**Work request:**
Keep only the lines of the data below that contain "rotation", and copy them.

**Data for this exercise:**
--------
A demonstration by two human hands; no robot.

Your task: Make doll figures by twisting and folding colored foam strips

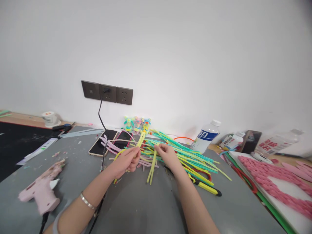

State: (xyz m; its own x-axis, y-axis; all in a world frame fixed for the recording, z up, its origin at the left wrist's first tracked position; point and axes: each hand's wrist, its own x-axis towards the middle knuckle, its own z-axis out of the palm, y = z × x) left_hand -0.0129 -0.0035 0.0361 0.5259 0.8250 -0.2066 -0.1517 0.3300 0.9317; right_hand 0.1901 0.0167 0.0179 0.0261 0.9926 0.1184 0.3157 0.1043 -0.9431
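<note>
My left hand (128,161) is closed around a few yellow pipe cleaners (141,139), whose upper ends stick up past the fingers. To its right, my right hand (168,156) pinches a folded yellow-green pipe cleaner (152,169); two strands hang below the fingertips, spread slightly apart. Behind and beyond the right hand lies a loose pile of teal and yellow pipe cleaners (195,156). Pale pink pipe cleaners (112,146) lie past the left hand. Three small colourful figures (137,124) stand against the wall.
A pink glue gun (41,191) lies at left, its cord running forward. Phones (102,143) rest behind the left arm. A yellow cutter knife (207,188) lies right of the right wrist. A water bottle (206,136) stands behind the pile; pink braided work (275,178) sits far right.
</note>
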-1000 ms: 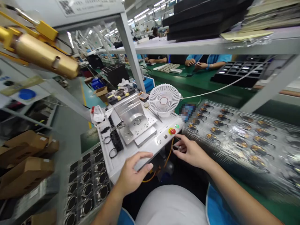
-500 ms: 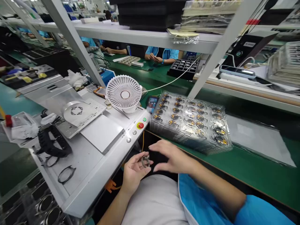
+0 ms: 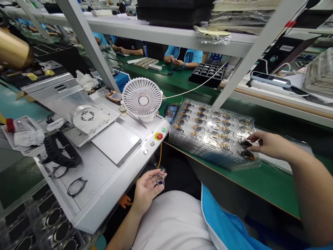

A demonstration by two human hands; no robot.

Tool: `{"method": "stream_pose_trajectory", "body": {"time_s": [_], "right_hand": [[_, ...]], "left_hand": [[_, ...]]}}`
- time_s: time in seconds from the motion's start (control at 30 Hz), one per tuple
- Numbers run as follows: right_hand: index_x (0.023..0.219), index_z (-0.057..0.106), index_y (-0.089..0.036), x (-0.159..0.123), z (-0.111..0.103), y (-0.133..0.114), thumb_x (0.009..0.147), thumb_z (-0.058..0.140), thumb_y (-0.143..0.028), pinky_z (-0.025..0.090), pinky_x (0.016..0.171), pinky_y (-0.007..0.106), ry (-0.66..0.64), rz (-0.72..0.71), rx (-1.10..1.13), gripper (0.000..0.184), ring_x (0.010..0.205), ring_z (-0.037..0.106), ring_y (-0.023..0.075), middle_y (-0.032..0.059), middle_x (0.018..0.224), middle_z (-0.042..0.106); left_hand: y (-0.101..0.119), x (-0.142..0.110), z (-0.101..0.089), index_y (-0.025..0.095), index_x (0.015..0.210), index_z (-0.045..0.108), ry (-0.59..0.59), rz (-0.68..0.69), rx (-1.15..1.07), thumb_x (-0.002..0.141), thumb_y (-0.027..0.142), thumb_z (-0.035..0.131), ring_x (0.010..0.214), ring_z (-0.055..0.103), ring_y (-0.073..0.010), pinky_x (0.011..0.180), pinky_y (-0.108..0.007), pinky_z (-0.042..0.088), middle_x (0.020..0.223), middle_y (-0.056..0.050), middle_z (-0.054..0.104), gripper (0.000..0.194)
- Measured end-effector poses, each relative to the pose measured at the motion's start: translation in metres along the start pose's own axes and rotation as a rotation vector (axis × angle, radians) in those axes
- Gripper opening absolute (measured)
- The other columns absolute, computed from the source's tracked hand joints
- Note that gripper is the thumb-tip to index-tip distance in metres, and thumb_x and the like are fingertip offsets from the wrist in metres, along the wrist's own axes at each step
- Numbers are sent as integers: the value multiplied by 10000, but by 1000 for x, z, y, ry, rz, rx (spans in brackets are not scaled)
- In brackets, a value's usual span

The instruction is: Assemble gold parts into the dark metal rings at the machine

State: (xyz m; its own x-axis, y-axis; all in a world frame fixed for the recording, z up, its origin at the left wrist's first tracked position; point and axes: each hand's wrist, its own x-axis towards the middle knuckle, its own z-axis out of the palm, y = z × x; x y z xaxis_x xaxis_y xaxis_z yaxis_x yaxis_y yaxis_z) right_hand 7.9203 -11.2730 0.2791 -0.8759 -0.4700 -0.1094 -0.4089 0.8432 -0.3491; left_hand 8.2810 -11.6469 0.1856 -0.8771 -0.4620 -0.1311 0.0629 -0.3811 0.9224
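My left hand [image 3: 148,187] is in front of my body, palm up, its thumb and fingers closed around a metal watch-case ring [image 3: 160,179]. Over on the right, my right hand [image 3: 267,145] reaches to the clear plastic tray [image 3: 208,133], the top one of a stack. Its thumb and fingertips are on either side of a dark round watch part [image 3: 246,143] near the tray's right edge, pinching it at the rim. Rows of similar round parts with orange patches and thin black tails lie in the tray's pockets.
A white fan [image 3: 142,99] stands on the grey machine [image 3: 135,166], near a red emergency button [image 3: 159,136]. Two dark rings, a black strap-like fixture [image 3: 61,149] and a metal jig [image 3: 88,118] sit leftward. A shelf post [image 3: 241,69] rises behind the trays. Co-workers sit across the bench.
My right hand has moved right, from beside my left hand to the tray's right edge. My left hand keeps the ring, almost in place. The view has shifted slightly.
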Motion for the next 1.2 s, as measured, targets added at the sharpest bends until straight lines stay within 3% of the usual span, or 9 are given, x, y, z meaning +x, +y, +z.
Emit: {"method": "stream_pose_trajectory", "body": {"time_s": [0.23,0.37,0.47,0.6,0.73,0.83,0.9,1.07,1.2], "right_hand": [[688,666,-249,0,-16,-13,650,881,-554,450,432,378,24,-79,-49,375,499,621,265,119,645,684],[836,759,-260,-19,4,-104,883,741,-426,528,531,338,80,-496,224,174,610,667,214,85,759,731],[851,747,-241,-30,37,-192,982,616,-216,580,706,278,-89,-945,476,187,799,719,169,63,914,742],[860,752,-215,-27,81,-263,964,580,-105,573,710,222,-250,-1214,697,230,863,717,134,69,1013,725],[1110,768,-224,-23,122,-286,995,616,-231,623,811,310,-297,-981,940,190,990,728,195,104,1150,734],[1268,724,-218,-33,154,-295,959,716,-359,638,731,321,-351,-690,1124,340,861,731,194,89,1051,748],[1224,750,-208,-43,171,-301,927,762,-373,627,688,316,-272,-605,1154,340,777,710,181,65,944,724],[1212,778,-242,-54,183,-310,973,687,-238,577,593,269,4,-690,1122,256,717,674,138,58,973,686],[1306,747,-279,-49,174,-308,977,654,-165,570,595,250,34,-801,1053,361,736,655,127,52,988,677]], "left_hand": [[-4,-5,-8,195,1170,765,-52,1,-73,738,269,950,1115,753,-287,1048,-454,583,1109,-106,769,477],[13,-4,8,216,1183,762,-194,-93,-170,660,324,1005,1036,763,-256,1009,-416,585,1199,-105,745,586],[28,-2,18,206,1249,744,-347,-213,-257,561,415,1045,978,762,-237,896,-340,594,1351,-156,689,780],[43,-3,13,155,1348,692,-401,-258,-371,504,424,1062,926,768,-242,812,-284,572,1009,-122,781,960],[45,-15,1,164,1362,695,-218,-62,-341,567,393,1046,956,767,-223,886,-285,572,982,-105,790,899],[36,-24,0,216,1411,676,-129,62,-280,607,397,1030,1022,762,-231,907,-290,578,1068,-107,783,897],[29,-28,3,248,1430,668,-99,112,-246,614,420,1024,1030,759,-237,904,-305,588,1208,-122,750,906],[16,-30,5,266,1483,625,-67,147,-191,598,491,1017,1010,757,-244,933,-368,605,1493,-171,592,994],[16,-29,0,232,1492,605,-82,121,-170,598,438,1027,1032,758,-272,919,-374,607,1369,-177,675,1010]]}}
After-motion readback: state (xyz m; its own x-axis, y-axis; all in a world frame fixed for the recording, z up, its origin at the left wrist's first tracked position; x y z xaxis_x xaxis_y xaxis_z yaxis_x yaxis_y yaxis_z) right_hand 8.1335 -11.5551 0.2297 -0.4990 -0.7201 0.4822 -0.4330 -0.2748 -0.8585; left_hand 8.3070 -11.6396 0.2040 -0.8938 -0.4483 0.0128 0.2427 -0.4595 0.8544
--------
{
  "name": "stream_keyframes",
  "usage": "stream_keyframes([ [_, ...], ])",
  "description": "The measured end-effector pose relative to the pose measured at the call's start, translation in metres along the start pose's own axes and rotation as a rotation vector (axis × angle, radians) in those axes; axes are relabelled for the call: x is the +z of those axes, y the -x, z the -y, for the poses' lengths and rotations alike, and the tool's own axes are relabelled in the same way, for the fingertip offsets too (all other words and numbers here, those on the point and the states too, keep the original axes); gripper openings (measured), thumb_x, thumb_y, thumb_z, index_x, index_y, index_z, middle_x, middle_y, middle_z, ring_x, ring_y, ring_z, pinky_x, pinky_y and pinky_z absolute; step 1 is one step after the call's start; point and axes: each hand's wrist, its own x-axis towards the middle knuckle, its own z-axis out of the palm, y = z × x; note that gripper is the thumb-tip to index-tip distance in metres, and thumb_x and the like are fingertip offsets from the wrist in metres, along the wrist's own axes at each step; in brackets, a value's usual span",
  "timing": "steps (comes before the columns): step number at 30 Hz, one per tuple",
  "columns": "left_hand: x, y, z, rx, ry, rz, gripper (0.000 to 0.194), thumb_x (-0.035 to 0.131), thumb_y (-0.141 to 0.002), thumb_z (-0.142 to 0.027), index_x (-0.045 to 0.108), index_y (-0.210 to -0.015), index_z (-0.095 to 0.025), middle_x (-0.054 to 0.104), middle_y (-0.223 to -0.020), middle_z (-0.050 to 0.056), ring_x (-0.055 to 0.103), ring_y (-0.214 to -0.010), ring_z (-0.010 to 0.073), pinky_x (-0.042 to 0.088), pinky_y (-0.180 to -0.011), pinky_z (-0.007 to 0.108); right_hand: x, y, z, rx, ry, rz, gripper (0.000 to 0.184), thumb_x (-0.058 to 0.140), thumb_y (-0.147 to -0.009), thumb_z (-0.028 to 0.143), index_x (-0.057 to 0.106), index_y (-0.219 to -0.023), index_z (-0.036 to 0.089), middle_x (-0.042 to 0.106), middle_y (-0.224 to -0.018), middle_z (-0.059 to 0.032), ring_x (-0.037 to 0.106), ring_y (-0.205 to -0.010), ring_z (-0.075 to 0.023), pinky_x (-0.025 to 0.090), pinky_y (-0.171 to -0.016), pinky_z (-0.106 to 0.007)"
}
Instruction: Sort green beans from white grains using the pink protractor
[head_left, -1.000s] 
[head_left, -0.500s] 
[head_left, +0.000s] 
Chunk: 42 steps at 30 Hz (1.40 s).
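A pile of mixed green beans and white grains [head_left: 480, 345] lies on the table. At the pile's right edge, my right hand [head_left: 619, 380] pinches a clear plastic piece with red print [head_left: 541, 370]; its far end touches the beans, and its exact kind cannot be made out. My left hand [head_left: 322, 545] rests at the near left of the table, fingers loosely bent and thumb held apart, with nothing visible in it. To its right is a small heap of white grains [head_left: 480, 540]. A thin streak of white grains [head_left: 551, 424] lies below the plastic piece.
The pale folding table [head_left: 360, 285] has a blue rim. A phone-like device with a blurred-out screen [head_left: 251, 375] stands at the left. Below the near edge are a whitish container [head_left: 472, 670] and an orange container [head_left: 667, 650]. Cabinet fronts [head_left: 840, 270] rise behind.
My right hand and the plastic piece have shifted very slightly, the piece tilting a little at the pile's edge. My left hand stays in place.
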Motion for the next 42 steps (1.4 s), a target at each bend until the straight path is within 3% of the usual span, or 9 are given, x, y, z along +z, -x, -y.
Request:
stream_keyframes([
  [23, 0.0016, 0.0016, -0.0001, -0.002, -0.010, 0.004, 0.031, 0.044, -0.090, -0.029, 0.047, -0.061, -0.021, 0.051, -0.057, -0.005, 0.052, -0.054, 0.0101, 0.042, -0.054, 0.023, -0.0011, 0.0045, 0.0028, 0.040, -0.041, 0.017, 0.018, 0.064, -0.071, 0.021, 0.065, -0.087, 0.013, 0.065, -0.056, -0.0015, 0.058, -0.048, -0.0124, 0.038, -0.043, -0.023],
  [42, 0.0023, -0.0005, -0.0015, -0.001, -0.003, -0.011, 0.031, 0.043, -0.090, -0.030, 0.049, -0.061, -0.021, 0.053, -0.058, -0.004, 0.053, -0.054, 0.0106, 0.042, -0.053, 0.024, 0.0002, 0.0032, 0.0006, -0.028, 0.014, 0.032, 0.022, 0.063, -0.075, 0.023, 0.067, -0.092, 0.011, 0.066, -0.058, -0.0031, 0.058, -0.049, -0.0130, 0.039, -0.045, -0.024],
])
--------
**Response area:**
- Measured end-effector poses, each relative to the pose measured at the motion's start: translation in metres along the start pose's own axes and rotation as a rotation vector (axis × angle, radians) in those axes
  "description": "The measured end-effector pose relative to the pose measured at the call's start, translation in metres along the start pose's own axes and rotation as a rotation vector (axis × angle, radians) in those axes; axes are relabelled for the call: x is the +z of those axes, y the -x, z the -y, for the poses' lengths and rotations alike, and the tool's own axes are relabelled in the same way, for the fingertip offsets too (all other words and numbers here, those on the point and the states too, keep the original axes); gripper openings (measured), thumb_x, thumb_y, thumb_z, index_x, index_y, index_z, middle_x, middle_y, middle_z, ring_x, ring_y, ring_z, pinky_x, pinky_y and pinky_z absolute; step 1 is one step after the call's start; point and axes: each hand's wrist, its own x-axis towards the middle knuckle, its own z-axis out of the palm, y = z × x; note that gripper is the thumb-tip to index-tip distance in metres, and thumb_x and the like are fingertip offsets from the wrist in metres, along the wrist's own axes at each step; in brackets, a value's usual span",

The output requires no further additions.